In this study we assumed that the effective strains are small. As a consequence, we used in this study the evolution equation that describes the dynamic change of the infinitesimal effective strain over time (i.e., Eq. (1c)). However, it might actually be more appropriate to assume that the effective strains can become arbitrary large. If we make this assumption, then we can replace Eq. (1c) with the following evolution equation that gives a description of the dynamic change of the Eulerian finite effective strain (\(\mathbf {e}\)) over time (Hall 2009):

$$\begin{aligned} \frac{\text {D}\mathbf {e}}{\text {D}t} = \text {sym}\left( \mathbf {B}^{-1}\mathbf {L} - \frac{1}{\sqrt{\text {det}\left( \mathbf {B}^{-1}\right) }}\mathbf {B}^{-1}\mathbf {G}\right) , \end{aligned}$$
(28)

where

$$\begin{aligned} \mathbf {e} = \frac{1}{2}\left\{ \mathbf {I} - \left[ \mathbf {A}^{-1}\right] ^{2}\right\} , \end{aligned}$$
(29)

and

$$\begin{aligned} \mathbf {B} = \left[ \mathbf {I} - 2\mathbf {e}\right] ^{-1}. \end{aligned}$$
(30)

Subsequently, we can replace the constitutive relation presented in Eq. (15) with, for instance, the following constitutive relation:

$$\begin{aligned} \mathbf {\sigma }= & {} \mu _{1}\text {sym}(\mathbf {L}) + \mu _{2}\left[ \text {tr}\left( \text {sym}(\mathbf {L})\right) \mathbf {I}\right] \nonumber \\&+ \left\{ \left\{ \frac{E(\rho )}{2\left[ 1 - 2\nu \right] }\right\} \left[ \sqrt{\text {det}\left( \mathbf {B}\right) } - 1\right] \right\} \mathbf {I}\nonumber \\&+\left\{ \frac{E(\rho )}{2\left[ 1 +\nu \right] }\right\} \left[ \sqrt{\text {det}\left( \mathbf {B}\right) }\right] ^{-\frac{5}{3}}\left[ \mathbf {B} - \frac{1}{3}\text {tr}\left( \mathbf {B}\right) \mathbf {I}\right] . \end{aligned}$$
(31)

Here the elastic component of the constitutive relation is equal to constitutive relation for a heterogeneous, isotropic and compressible neo-Hookean solid (Koppenol et al. 2017b; Treloar 1948).

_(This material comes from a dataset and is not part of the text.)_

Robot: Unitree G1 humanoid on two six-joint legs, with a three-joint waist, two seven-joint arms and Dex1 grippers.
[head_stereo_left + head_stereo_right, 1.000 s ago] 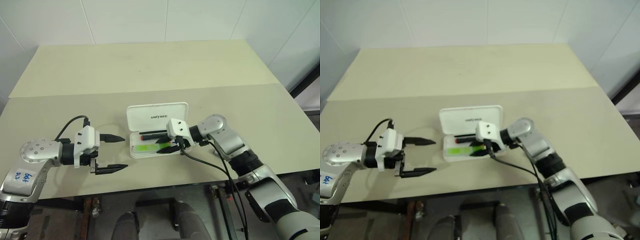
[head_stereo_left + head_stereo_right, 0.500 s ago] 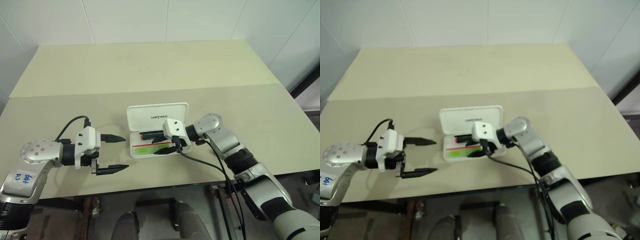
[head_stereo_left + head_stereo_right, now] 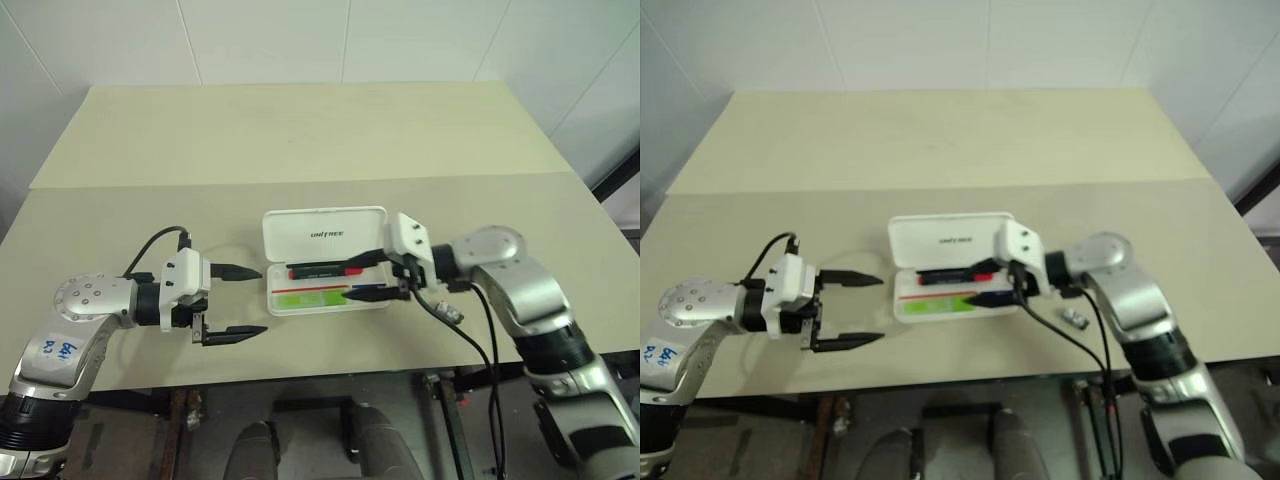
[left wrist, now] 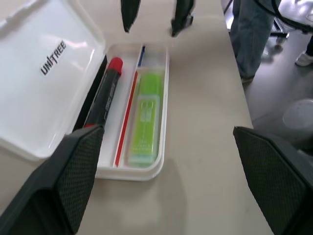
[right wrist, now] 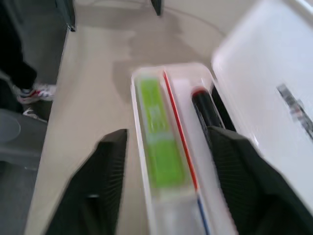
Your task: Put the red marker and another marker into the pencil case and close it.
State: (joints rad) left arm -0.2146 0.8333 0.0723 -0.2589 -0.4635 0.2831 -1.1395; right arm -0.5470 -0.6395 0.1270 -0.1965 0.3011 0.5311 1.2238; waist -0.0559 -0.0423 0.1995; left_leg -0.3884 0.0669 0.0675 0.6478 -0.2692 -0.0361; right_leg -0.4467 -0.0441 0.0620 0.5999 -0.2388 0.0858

The second way in which the mechanical component of the model can be adjusted is the following. It is known that the way that collagen molecules are organized into interconnected sheets and bundles influences the response of dermal tissues to mechanical forces (Jor et al. 2011). Therefore, we have developed a continuum hypothesis-based model in which the bulk mechanical behavior of the involved dermal tissues is dependent on the geometrical arrangement of the collagen bundles (Koppenol et al. 2017a). In this model, a tensorial approach is used to represent the collagen bundles, and the bulk mechanical properties of the tissues such as the Young’s moduli and Poisson ratios are dependent on both the local concentration and the local geometrical arrangement of these collagen bundles. Hence, the model we have presented here can be adjusted by using the tensorial approach for the representation of collagen bundles, and by replacing the elastic component of the constitutive relation given in Eq. (15) with the constitutive relation derived in the study by Koppenol et al. (2017a). Due to these adaptations to the model presented in this study, it becomes possible to study the impact of tissue anisotropy on the deformation of skin grafts during healing.